Common questions on this guide

Should I use the mileage rate or actual car costs?

An estate agent who lives in the car can use HMRC's simplified mileage rate of 45p per mile for the first 10,000 business miles and 25p after, or claim the business-use proportion of actual running costs. Once you use the flat rate for a vehicle you must keep using it for that vehicle. The detail is in the claim mileage in the UK guide. Source: HMRC.

Can I claim property marketing and advertising?
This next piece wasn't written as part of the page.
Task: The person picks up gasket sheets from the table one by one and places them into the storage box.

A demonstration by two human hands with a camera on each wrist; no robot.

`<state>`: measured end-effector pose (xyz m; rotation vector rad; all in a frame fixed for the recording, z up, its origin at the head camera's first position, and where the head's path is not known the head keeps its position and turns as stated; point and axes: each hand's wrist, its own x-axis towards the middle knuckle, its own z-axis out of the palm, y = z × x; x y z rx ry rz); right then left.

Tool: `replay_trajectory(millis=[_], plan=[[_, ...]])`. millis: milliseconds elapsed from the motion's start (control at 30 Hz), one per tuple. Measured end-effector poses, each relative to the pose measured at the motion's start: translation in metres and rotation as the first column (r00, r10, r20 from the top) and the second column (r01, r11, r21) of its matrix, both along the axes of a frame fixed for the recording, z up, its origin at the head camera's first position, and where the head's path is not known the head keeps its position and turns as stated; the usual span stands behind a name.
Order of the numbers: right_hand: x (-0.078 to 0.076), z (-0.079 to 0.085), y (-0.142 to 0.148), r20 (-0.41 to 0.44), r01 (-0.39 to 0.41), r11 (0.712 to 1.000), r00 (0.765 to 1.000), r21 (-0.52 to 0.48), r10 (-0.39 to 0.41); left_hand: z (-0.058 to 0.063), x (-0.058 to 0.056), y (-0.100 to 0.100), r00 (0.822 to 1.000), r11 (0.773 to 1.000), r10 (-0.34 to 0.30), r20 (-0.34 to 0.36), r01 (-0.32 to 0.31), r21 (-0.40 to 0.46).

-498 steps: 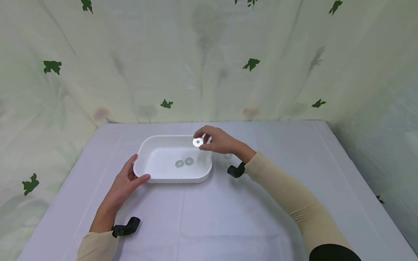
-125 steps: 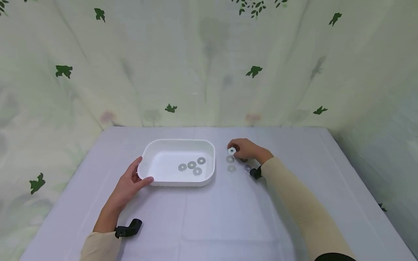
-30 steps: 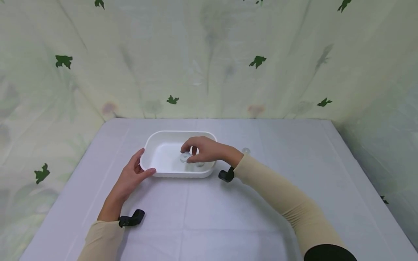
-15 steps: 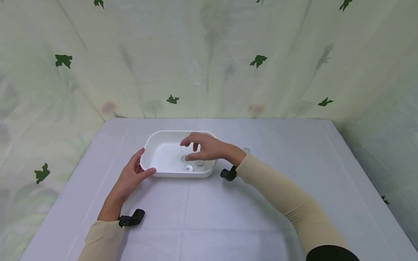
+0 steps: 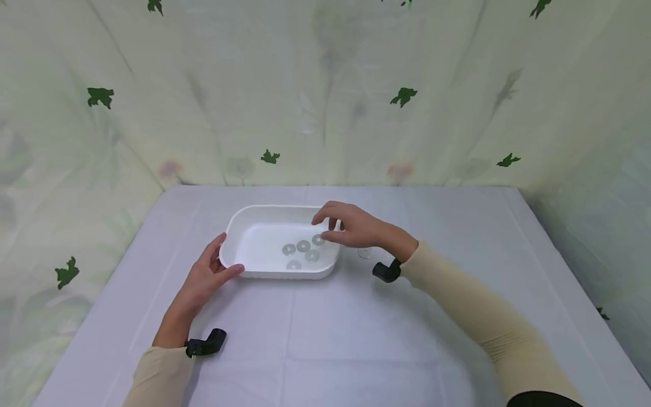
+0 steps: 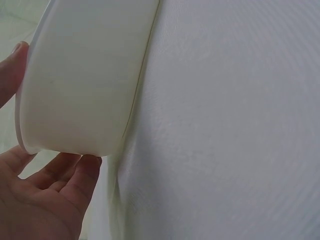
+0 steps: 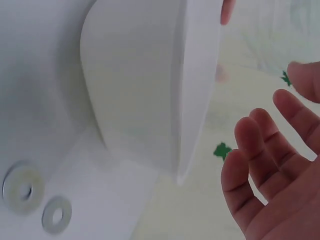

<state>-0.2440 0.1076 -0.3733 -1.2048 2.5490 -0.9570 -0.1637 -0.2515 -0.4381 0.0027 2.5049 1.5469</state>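
White tray (image 5: 254,242) holds five flat grey washers (image 5: 300,247) toward its right edge, left hand (image 5: 207,271) gripping its left edge, right hand (image 5: 357,226) with fingers parted

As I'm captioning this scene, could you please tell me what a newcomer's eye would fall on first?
Probably the white tray on the cloth-covered table, with five flat washers toward its right end. The left hand grips its near left corner, while the right hand hovers, empty, over its right end.
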Motion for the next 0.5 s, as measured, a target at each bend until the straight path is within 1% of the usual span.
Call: replay_trajectory(millis=[100,200,300,400,500], plan=[[-0.001,0.003,0.018,0.005,0.034,0.999,0.999,-0.001,-0.034,0.001,0.000,0.000,1.000,1.000,-0.004,0.001,0.004,0.002],[-0.006,-0.002,0.036,0.031,0.093,0.995,0.995,0.031,-0.094,0.001,0.002,-0.001,1.000,1.000,-0.005,-0.003,0.005,-0.002],[-0.014,-0.010,0.055,0.050,0.142,0.986,0.988,0.085,-0.147,0.001,0.002,-0.001,1.000,1.000,-0.002,-0.010,0.002,-0.009],[-0.019,-0.017,0.072,0.076,0.176,0.971,0.979,0.164,-0.190,0.001,0.002,-0.001,1.000,1.000,-0.002,-0.006,0.002,-0.016],[-0.018,-0.021,0.087,0.076,0.199,0.944,0.971,0.264,-0.226,0.003,0.001,-0.001,1.000,0.999,-0.007,-0.005,0.007,-0.033]])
Yes. Portal listings, photography, floor plans, signage, brochures, and online advertising incurred wholly for the business are allowable deductions. Property styling or staging you pay for is also deductible where it is a cost of making the sale, not a personal cost. Keep the invoice against each campaign.

Can I claim a home office?

Yes, where you do admin, calls, and listing work from home. Use HMRC's simplified flat rate by hours, or apportion actual costs, as covered in the claim home office in the UK guide. Source: HMRC.

Is a car a capital purchase or a running cost?

If you use the mileage rate, the rate already covers the cost of buying and running the car, so you do not also claim depreciation. If you use actual costs, the purchase is capital and is relieved through capital allowances while fuel, insurance, and repairs are running costs. Source: HMRC.